Task brief: Only the pictures are to be dropped, and the rest of the data should be copied exactly.

[[ Information shown, beginning ]]

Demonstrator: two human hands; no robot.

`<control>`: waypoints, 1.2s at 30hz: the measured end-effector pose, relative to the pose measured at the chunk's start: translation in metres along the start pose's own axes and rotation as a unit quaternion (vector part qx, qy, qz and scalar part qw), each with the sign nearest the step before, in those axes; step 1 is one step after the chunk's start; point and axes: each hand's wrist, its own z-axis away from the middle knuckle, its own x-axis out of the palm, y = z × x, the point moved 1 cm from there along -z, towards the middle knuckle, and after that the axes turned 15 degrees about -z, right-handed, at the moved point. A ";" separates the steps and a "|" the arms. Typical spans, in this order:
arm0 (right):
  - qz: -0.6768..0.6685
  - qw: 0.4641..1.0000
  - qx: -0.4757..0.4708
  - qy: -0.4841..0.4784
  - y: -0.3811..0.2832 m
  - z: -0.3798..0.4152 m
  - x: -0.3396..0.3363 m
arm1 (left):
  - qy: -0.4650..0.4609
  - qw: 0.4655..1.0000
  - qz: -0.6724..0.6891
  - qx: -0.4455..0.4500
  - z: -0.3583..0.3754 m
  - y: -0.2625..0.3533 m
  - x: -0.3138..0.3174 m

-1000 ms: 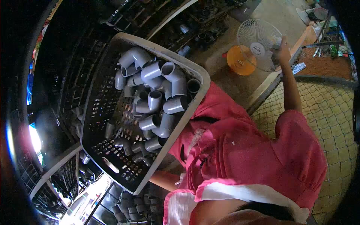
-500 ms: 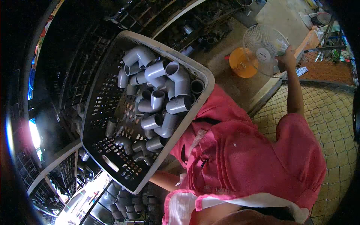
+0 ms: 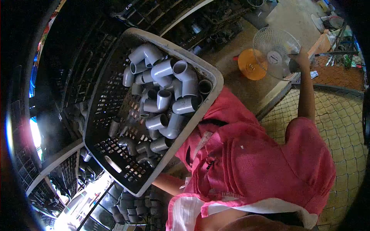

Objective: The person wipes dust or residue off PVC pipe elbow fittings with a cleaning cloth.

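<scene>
A dark plastic basket point(image 3: 192, 135) with a grey rim and perforated walls is against my front, tilted. Inside lie several grey pipe elbows point(image 3: 157, 122), heaped toward one side. My left forearm point(image 3: 167, 184) passes behind the basket's lower edge, and the basket hides that hand. Stretched out at the far right, my right hand point(image 3: 301, 61) is closed around the back of the head of an electric fan point(image 3: 274, 57). The fan has a pale wire guard and a round orange base point(image 3: 250, 69) on the floor.
Wire mesh point(image 3: 339, 131) covers the area beside my right arm. Dark racks point(image 3: 219, 27) with fittings stand beyond the basket. More dark crates point(image 3: 65, 173) are at the left, and stacked pipe fittings point(image 3: 133, 210) sit at the bottom. Loose items lie near the upper right edge.
My right hand and the fan head have shifted slightly right and down in view. The basket and its elbows have barely moved.
</scene>
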 end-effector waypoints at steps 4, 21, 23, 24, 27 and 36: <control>0.095 0.991 0.095 -0.010 -0.048 0.027 -0.011 | 0.038 0.999 0.021 0.011 -0.002 0.011 -0.020; -0.451 0.830 -0.046 -0.324 -0.362 0.065 -0.049 | -0.177 0.714 -0.420 0.531 0.124 0.314 0.046; -0.298 0.884 -0.203 -0.297 -0.327 0.048 -0.032 | -0.294 0.536 -0.481 0.628 0.147 0.308 0.082; -0.150 0.935 -0.155 -0.281 -0.287 0.028 -0.014 | -0.322 0.543 -0.491 0.600 0.150 0.304 0.087; 0.167 0.949 -0.002 -0.267 -0.194 0.020 0.004 | -0.375 0.555 -0.505 0.545 0.154 0.294 0.098; 0.248 0.883 0.306 -0.255 0.023 0.096 0.006 | -0.338 0.599 -0.524 0.503 0.132 0.280 0.093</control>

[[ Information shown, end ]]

Reply:
Demonstrator: two human hands; no robot.

`<control>`: waypoints, 1.2s at 30hz: the measured end-effector pose, relative to the pose measured at the chunk's start: translation in metres along the start pose's own axes and rotation as a unit quaternion (vector part qx, qy, qz and scalar part qw), each with the sign nearest the step before, in those axes; step 1 is one step after the chunk's start; point and axes: each hand's wrist, its own z-axis away from the middle knuckle, its own x-axis out of the palm, y = z × x, the point moved 1 cm from there along -z, towards the middle knuckle, and after that the axes turned 15 degrees about -z, right-handed, at the moved point. A ";" separates the steps and a "|" the arms. Typical spans, in this order:
arm0 (right):
  - qz: -0.6768..0.6685
  - qw: 0.4641..1.0000
  - qx: -0.4757..0.4708
  - qy: -0.4841..0.4784
  - y: -0.3811..0.2832 m
  - z: -0.3798..0.4152 m
  - x: -0.3396..0.3363 m
arm1 (left):
  - qy: -0.4650..0.4609
  - qw: 0.4655..1.0000
  - qz: -0.6724..0.6891
  - qx: -0.4455..0.4500
  - z: -0.3583..0.3754 m
  - y: -0.2625..0.3533 m
  - x: -0.3138..0.3174 m

-1000 ms: 
-500 ms: 
+0 ms: 

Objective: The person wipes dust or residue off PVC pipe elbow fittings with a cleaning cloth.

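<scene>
A dark plastic basket point(image 3: 192, 135) with a grey rim and perforated walls is against my front, tilted. Inside lie several grey pipe elbows point(image 3: 157, 122), heaped toward one side. My left forearm point(image 3: 167, 184) passes behind the basket's lower edge, and the basket hides that hand. Stretched out at the far right, my right hand point(image 3: 301, 61) is closed around the back of the head of an electric fan point(image 3: 274, 57). The fan has a pale wire guard and a round orange base point(image 3: 250, 69) on the floor.
Wire mesh point(image 3: 339, 131) covers the area beside my right arm. Dark racks point(image 3: 219, 27) with fittings stand beyond the basket. More dark crates point(image 3: 65, 173) are at the left, and stacked pipe fittings point(image 3: 133, 210) sit at the bottom. Loose items lie near the upper right edge.
My right hand and the fan head have shifted slightly right and down in view. The basket and its elbows have barely moved.
</scene>
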 end-effector waypoints at steps 4, 21, 23, 24, 27 and 36: <control>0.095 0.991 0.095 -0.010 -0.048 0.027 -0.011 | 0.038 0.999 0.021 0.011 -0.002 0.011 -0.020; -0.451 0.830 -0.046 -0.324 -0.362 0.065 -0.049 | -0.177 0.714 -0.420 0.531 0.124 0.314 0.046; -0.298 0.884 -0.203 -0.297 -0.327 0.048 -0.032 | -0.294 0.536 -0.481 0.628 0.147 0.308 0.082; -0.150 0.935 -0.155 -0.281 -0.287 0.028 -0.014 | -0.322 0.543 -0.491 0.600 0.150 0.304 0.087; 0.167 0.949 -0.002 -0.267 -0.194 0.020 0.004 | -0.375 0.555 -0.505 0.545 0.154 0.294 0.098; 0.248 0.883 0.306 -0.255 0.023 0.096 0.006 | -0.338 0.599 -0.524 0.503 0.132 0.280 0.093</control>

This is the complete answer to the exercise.